• _DIRECTIONS_: Repeat the records below exactly from the line containing "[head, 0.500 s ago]" to the line containing "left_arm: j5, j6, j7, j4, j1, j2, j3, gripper", taking in both of those lines. Drop the pictures.

• _RECORDS FOR THIS TASK_:
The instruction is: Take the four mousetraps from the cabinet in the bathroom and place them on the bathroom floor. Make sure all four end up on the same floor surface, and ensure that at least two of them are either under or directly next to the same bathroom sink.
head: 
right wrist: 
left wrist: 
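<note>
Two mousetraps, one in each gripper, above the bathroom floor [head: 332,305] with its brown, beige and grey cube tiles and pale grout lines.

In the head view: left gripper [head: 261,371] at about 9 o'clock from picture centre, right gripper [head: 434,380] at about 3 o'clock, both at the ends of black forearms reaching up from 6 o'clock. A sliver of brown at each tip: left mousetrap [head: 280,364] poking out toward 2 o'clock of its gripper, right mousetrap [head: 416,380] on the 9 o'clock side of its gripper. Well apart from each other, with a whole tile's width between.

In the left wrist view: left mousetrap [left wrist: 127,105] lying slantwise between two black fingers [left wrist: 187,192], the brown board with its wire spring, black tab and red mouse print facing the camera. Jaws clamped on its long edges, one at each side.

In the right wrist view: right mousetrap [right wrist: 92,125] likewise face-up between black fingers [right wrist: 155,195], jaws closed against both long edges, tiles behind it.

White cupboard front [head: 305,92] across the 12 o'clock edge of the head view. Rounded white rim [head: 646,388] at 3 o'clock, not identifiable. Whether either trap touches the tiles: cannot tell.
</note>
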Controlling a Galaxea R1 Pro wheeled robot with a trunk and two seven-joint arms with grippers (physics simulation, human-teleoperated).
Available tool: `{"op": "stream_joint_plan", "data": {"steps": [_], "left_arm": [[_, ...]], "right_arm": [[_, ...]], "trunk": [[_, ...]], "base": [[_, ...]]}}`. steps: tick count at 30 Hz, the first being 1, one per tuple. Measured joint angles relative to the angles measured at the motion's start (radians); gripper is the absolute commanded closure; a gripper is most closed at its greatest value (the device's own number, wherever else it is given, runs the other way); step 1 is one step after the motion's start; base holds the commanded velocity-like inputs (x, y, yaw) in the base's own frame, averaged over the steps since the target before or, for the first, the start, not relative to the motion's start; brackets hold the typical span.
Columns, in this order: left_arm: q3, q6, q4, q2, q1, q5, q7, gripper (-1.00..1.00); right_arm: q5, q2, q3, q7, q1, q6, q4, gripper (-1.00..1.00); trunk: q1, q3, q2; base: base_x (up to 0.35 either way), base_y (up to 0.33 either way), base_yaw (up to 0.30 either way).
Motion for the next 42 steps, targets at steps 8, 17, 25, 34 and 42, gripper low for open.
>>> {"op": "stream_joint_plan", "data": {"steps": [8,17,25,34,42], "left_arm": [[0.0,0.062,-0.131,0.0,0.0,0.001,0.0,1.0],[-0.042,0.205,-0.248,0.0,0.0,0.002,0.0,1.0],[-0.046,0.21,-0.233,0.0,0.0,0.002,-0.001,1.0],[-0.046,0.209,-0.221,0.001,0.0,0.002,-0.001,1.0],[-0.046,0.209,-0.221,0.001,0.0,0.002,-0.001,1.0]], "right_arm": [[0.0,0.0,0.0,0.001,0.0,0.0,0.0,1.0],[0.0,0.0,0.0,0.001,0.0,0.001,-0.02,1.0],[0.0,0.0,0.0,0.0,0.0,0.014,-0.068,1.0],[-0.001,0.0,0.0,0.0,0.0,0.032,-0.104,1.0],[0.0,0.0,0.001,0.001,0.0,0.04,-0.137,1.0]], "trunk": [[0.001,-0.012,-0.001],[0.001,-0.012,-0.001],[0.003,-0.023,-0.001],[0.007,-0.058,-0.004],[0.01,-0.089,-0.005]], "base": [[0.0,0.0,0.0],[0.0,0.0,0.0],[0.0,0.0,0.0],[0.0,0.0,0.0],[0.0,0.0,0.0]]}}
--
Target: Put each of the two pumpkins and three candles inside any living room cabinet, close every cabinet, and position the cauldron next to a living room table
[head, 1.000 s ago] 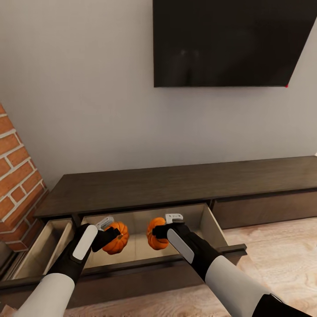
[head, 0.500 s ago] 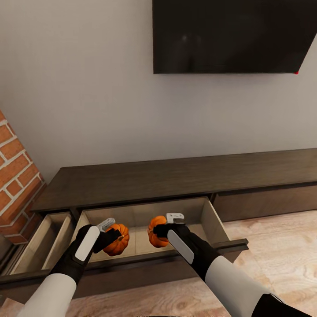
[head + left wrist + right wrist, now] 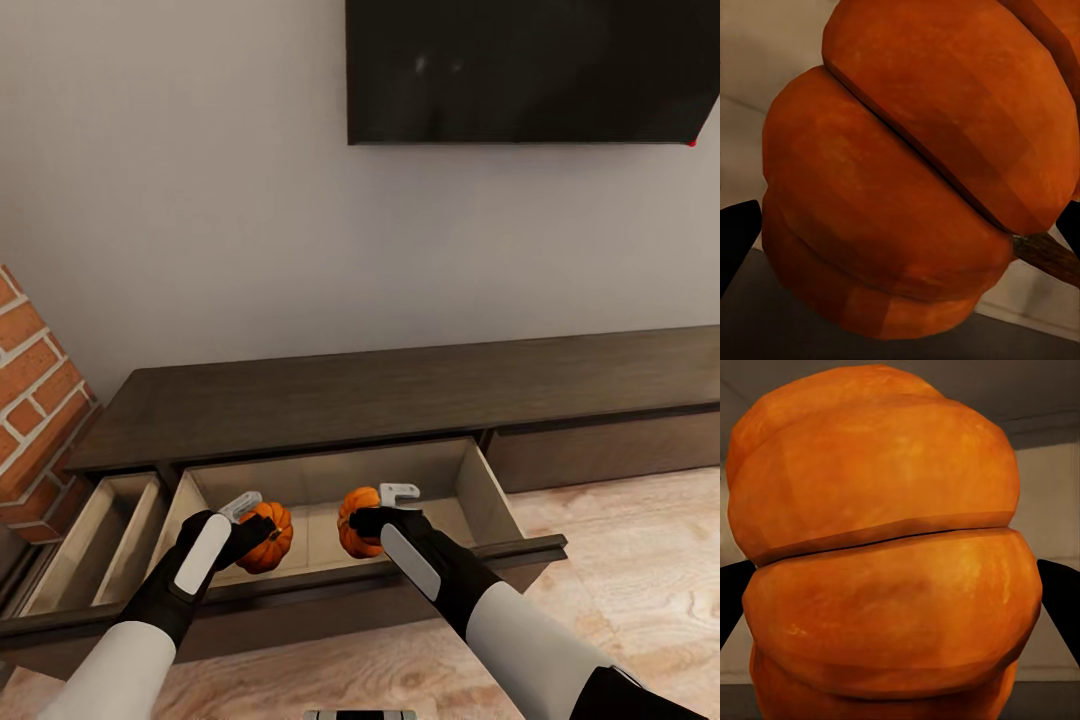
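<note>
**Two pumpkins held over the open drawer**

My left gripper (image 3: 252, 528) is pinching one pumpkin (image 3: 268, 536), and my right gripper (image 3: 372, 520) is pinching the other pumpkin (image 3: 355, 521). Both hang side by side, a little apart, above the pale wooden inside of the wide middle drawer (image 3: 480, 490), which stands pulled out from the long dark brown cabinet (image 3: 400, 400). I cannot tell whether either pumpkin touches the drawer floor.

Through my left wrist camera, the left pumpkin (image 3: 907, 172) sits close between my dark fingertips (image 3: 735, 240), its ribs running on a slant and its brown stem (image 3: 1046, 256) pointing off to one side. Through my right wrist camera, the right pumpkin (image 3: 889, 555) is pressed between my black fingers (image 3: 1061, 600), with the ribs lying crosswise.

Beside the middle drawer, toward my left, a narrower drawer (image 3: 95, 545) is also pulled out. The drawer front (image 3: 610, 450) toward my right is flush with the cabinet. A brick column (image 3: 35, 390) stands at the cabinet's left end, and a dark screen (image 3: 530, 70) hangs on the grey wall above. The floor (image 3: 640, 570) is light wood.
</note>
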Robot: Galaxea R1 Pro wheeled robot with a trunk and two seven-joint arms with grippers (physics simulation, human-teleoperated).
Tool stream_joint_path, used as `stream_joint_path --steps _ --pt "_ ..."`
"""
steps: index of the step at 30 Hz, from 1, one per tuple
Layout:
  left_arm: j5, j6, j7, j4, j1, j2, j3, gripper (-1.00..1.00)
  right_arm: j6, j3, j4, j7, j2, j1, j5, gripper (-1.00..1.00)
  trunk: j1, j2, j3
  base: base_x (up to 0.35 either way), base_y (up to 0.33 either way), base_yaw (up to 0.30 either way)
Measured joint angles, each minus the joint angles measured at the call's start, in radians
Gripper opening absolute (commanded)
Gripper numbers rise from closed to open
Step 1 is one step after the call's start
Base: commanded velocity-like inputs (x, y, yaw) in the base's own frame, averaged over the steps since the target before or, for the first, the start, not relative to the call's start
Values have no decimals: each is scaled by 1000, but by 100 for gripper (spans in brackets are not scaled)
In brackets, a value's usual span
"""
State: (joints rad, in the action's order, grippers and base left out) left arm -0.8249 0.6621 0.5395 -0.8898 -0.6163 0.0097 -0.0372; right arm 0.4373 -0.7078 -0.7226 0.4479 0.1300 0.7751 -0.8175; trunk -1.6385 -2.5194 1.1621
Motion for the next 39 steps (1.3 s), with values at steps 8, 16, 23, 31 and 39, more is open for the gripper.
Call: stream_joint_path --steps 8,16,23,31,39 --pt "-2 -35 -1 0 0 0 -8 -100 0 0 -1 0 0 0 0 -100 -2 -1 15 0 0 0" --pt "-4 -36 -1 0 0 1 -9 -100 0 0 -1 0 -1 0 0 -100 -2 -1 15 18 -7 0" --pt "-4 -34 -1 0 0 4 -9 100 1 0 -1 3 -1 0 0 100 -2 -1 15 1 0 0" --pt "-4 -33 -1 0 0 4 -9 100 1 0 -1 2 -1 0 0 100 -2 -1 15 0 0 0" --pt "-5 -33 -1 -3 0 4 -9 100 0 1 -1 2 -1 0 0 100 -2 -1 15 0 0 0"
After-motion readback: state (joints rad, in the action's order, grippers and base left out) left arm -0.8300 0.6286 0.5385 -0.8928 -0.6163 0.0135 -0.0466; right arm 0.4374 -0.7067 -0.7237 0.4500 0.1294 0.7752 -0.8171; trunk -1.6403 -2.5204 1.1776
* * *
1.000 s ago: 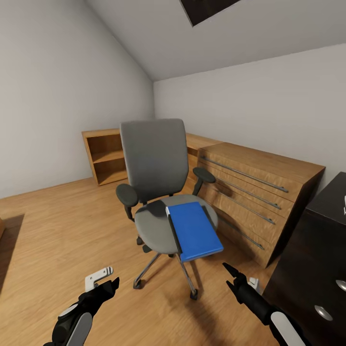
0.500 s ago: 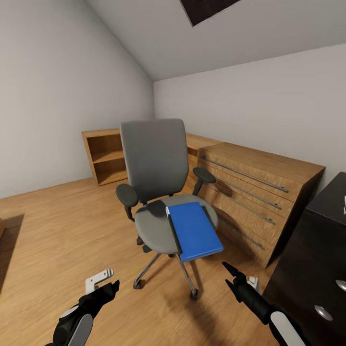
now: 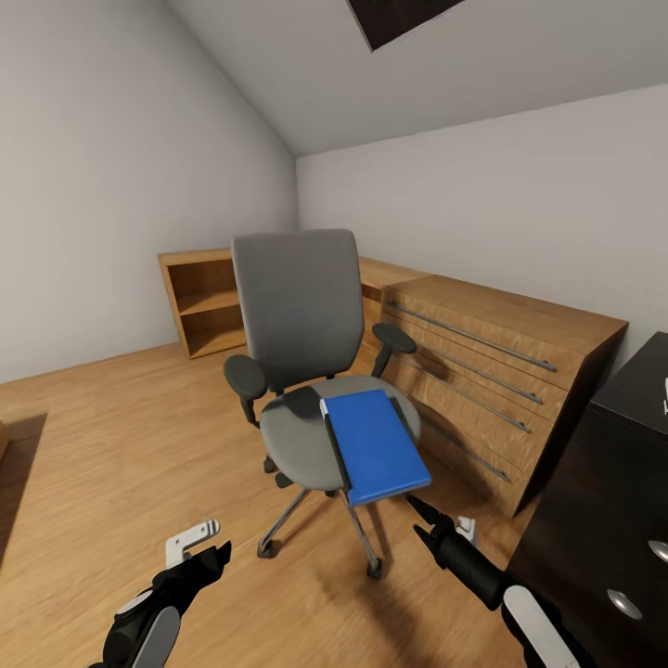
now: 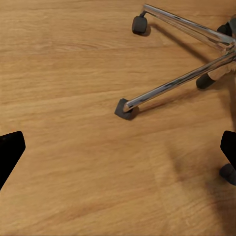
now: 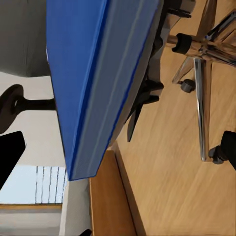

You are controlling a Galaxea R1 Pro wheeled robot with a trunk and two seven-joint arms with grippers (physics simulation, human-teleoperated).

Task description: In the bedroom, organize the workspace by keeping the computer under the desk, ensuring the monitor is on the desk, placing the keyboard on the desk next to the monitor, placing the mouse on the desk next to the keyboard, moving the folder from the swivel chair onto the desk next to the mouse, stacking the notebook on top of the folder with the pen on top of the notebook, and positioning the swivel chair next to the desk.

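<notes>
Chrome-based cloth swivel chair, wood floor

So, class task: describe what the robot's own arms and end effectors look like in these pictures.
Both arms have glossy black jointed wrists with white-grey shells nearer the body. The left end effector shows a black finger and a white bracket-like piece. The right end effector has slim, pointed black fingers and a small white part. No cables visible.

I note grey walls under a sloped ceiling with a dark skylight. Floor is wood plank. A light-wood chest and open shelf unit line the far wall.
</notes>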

• _REPLY TO THE EXERCISE_:
[head, 0.500 s ago] 
[head + left wrist + right wrist, now] 
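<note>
**Two pumpkins held over the open drawer**

My left gripper (image 3: 252, 528) is pinching one pumpkin (image 3: 268, 536), and my right gripper (image 3: 372, 520) is pinching the other pumpkin (image 3: 355, 521). Both hang side by side, a little apart, above the pale wooden inside of the wide middle drawer (image 3: 480, 490), which stands pulled out from the long dark brown cabinet (image 3: 400, 400). I cannot tell whether either pumpkin touches the drawer floor.

Through my left wrist camera, the left pumpkin (image 3: 907, 172) sits close between my dark fingertips (image 3: 735, 240), its ribs running on a slant and its brown stem (image 3: 1046, 256) pointing off to one side. Through my right wrist camera, the right pumpkin (image 3: 889, 555) is pressed between my black fingers (image 3: 1061, 600), with the ribs lying crosswise.

Beside the middle drawer, toward my left, a narrower drawer (image 3: 95, 545) is also pulled out. The drawer front (image 3: 610, 450) toward my right is flush with the cabinet. A brick column (image 3: 35, 390) stands at the cabinet's left end, and a dark screen (image 3: 530, 70) hangs on the grey wall above. The floor (image 3: 640, 570) is light wood.
</note>
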Robot: Galaxea R1 Pro wheeled robot with a trunk and two seven-joint arms with grippers (physics simulation, human-teleoperated).
Tool stream_joint_path, used as `stream_joint_path --steps _ --pt "_ ..."`
"""
steps: index of the step at 30 Hz, from 1, one per tuple
Layout:
  left_arm: j5, j6, j7, j4, j1, j2, j3, gripper (-1.00..1.00)

No additional response is required.